Theories of the posthuman will be explored and linked with questions of student identity,
agency and literacy, using research and practice on the online MSc in E-learning at the
University of Edinburgh as a way into formulating how we might engage with a critical
posthumanism as teachers and practitioners in higher education.
References
Badmington, N. (2003) Theorising posthumanism, Cultural Critique, 53, 10–27.

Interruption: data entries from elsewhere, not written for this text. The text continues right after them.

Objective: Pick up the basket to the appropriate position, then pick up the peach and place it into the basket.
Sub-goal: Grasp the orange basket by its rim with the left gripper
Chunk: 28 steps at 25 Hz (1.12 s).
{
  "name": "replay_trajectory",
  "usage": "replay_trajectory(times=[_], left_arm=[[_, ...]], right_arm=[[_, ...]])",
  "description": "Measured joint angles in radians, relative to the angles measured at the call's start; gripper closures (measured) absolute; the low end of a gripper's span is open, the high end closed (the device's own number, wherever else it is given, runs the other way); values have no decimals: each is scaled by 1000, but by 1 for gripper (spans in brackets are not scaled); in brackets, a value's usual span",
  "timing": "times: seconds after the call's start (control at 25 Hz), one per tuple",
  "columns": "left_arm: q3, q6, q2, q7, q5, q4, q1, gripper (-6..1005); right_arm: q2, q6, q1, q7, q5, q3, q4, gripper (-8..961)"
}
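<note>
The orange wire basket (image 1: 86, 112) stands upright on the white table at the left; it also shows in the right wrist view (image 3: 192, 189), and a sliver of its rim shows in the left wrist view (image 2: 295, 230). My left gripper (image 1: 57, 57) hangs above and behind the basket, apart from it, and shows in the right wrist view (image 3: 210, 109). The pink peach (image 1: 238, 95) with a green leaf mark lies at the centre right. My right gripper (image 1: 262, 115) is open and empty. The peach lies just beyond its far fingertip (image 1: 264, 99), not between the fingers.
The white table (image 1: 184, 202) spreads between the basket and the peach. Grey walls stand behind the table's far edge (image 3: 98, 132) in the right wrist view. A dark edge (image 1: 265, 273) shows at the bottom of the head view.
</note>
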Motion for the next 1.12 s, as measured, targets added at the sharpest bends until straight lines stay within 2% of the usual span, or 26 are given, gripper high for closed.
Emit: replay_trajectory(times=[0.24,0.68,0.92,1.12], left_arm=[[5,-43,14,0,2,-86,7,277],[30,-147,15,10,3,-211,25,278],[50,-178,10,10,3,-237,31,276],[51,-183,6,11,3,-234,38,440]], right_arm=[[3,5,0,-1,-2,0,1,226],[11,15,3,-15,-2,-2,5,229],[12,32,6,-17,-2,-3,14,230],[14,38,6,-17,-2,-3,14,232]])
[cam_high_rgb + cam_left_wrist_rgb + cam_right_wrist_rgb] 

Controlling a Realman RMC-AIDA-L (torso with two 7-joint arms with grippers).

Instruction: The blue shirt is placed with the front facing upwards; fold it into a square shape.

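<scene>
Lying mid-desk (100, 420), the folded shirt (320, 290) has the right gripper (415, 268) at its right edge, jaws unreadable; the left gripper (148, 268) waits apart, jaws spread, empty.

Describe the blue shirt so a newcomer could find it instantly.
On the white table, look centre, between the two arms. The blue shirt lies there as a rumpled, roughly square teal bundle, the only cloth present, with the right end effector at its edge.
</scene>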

Castree, N., and Nash, C. (2006) Posthuman geographies, Social and Cultural Geography, 7:
4, 501-504.
Edwards, R. (2010). The end of lifelong learning: A post-human condition? Studies in the
Education of Adults, 42/1, 5-17.
Fukuyama, F. (2002) Our posthuman future : consequences of the biotechnology revolution .
London: Profile.
Hacking, I. (2007) Our neo-Cartesian bodies in parts, Critical Enquiry, 34, 78-105.
Hayles, N. K. (1999) How we became posthuman : virtual bodies in cybernetics, literature,
and informatics. Chicago: University of Chicago Press.